In Revelation 21, John the Apostle is describing the vision he was given while imprisoned on the island Patmos. In his vision, the first heaven and earth had passed away and a far greater heaven and earth had come. The first earth, fractured and poisoned by sin, had been cleansed by Christ’s blood and a new earth, perfect and sinless, had come. Not only will man reside on this new earth, but God Himself will dwell with His people forever. In this new earth, there will be no pain, no death, and no mourning, for all those things have passed away.
This is the vision of heaven that Baxter meditated on. In Colossians 3, Paul tells us to do the same thing.
1 If then you have been raised with Christ, seek the things that are above, where Christ is, seated at the right hand of God. 2 Set your minds on things that are above, not on things that are on earth. 3 For you have died, and your life is hid with Christ in God. 4 When Christ who is our life appears, then you also will appear with him in glory.
Just as the disciples waited three days for Christ’s promised resurrection, so we wait for our promised resurrection.

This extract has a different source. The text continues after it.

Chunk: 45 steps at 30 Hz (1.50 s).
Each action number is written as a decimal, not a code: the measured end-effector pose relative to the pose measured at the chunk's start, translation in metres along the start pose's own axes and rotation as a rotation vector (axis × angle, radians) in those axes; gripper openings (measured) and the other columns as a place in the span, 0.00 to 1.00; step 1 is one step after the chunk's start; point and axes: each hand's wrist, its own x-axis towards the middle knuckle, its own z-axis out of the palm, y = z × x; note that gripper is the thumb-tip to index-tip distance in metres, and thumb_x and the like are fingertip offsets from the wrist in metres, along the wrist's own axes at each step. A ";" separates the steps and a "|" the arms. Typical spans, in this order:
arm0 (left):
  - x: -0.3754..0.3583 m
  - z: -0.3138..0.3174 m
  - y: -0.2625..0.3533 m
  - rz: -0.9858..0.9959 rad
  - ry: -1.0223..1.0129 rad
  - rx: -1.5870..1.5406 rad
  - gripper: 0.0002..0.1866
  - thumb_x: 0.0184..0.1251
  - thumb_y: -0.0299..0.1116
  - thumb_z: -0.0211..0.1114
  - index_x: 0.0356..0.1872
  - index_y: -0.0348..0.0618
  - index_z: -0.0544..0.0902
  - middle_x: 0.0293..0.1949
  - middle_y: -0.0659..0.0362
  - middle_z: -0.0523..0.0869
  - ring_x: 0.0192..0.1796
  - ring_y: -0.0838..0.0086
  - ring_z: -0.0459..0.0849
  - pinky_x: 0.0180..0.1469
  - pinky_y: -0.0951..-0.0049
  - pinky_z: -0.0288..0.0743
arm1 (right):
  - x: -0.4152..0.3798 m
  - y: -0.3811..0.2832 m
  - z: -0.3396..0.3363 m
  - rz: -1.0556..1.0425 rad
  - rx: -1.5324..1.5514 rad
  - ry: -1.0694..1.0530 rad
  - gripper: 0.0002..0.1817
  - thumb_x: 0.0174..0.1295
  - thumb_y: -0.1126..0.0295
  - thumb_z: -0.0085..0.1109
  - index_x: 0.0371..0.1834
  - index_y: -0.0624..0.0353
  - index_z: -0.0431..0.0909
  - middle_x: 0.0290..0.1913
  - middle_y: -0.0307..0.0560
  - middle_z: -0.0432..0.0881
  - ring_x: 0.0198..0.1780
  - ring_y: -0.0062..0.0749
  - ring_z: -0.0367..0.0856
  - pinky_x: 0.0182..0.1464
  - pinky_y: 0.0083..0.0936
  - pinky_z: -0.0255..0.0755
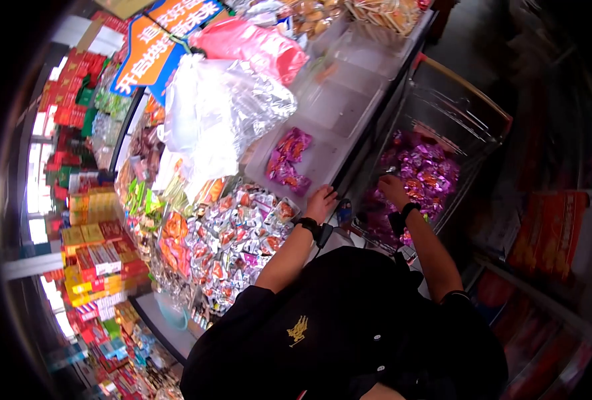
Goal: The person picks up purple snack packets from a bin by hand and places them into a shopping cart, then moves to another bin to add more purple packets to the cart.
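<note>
My left hand point(321, 201), with a black watch on the wrist, rests on the near rim of a clear plastic bin point(339, 107); its fingers lie loosely on the edge and hold nothing. A small heap of purple candy packets point(288, 160) lies in that bin, just beyond the hand. My right hand point(393, 189), with a black wristband, reaches down into a wire cart point(469, 100) filled with purple wrapped candies point(429, 170). Its fingers are buried among the candies, so I cannot tell whether they grip any.
Left of the bin lies a tray of silver-and-red wrapped sweets point(236, 233). A white and foil bag point(222, 113) and a pink bag point(256, 43) lie above it. Shelves of boxed goods point(96, 253) run along the left. A red carton point(549, 230) stands at right.
</note>
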 end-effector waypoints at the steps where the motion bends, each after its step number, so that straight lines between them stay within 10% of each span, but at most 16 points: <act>1: 0.002 -0.013 0.003 0.177 -0.053 0.214 0.15 0.67 0.37 0.53 0.53 0.47 0.70 0.50 0.58 0.79 0.52 0.66 0.79 0.54 0.65 0.72 | 0.001 -0.023 0.010 0.008 -0.026 -0.054 0.11 0.59 0.69 0.54 0.39 0.66 0.77 0.31 0.41 0.80 0.33 0.22 0.77 0.34 0.21 0.71; 4: -0.007 -0.021 0.030 0.267 0.036 0.344 0.14 0.66 0.35 0.54 0.50 0.47 0.70 0.48 0.57 0.81 0.50 0.67 0.80 0.53 0.66 0.73 | 0.042 -0.013 0.060 -0.065 -0.088 -0.104 0.13 0.59 0.69 0.54 0.43 0.67 0.76 0.33 0.42 0.80 0.34 0.23 0.78 0.36 0.21 0.72; 6: -0.002 -0.017 0.046 -0.091 0.220 -0.331 0.14 0.65 0.34 0.55 0.50 0.47 0.70 0.47 0.57 0.81 0.49 0.67 0.80 0.51 0.67 0.73 | 0.058 -0.026 0.088 -0.095 -0.086 -0.168 0.14 0.59 0.69 0.55 0.46 0.66 0.75 0.34 0.43 0.80 0.34 0.24 0.78 0.37 0.21 0.73; 15: 0.072 -0.136 0.037 -0.046 0.316 0.038 0.15 0.62 0.27 0.53 0.51 0.40 0.71 0.40 0.59 0.80 0.36 0.76 0.79 0.39 0.76 0.73 | 0.114 -0.049 0.202 -0.071 -0.127 -0.385 0.16 0.60 0.70 0.55 0.48 0.68 0.75 0.37 0.45 0.81 0.34 0.27 0.80 0.37 0.23 0.75; 18: 0.092 -0.156 0.031 0.043 0.665 0.126 0.18 0.61 0.23 0.48 0.53 0.37 0.70 0.42 0.56 0.79 0.33 0.73 0.79 0.36 0.76 0.73 | 0.134 -0.043 0.224 -0.102 -0.175 -0.433 0.16 0.60 0.69 0.54 0.49 0.68 0.74 0.38 0.47 0.81 0.36 0.30 0.80 0.40 0.25 0.75; 21: 0.032 -0.052 0.177 -0.095 0.789 0.162 0.25 0.57 0.19 0.43 0.59 0.37 0.66 0.52 0.52 0.74 0.47 0.67 0.78 0.52 0.68 0.71 | 0.148 -0.079 0.247 -0.086 -0.192 -0.401 0.17 0.61 0.69 0.54 0.50 0.68 0.74 0.42 0.50 0.81 0.42 0.34 0.80 0.45 0.28 0.74; 24: 0.067 -0.099 0.130 -0.106 0.905 0.195 0.27 0.55 0.18 0.44 0.60 0.39 0.67 0.56 0.49 0.72 0.57 0.61 0.73 0.60 0.64 0.66 | 0.152 -0.096 0.268 -0.081 -0.174 -0.411 0.17 0.62 0.68 0.52 0.52 0.67 0.73 0.49 0.53 0.79 0.51 0.36 0.78 0.52 0.29 0.70; 32: 0.093 -0.132 0.100 0.018 0.862 0.625 0.25 0.52 0.26 0.51 0.55 0.33 0.71 0.55 0.41 0.72 0.60 0.49 0.70 0.63 0.60 0.62 | 0.182 -0.122 0.297 0.045 -0.169 -0.530 0.15 0.62 0.73 0.51 0.52 0.66 0.73 0.47 0.49 0.80 0.46 0.31 0.77 0.50 0.29 0.69; 35: 0.104 -0.147 0.083 0.014 0.804 0.666 0.22 0.52 0.28 0.54 0.51 0.33 0.74 0.50 0.42 0.77 0.54 0.47 0.74 0.57 0.57 0.67 | 0.214 -0.028 0.336 -0.255 -0.022 -0.431 0.12 0.62 0.74 0.51 0.46 0.66 0.75 0.40 0.45 0.82 0.43 0.29 0.77 0.47 0.28 0.70; 45: 0.053 -0.085 0.123 0.094 0.664 0.355 0.14 0.59 0.27 0.58 0.46 0.34 0.76 0.37 0.52 0.82 0.42 0.67 0.81 0.45 0.68 0.74 | 0.179 -0.076 0.286 0.016 0.172 -0.359 0.03 0.64 0.74 0.49 0.38 0.60 0.69 0.36 0.41 0.74 0.39 0.27 0.77 0.41 0.28 0.78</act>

We need to be constantly reminded of this reality, lest we begin to believe that this life and this earth is all that we have. We must “not be conformed to this age, but be transformed by the renewing of our minds.” (Rom 12:1)
Not only will meditating on heaven give us hope in the midst of tragedy and suffering, but it will give us courage to sacrifice everything for Christ’s mission. If someone falls out of an airplane with no parachute and you don’t have one either, you aren’t going to jump out to save them. But, if you have a parachute, you may have the confidence to jump out after them, catch them, and pull your cord. The hope of safety in the end releases us to be radically and sacrificially loving now. Paul writes to the Christians in Colossae “We have heard of the love you have for all the saints because of the hope laid up for you in heaven.” (Col 1:4-5)
May our assurance of heaven free us up to be joyful, hopeful, and courageous Christians in a world that desperately needs it.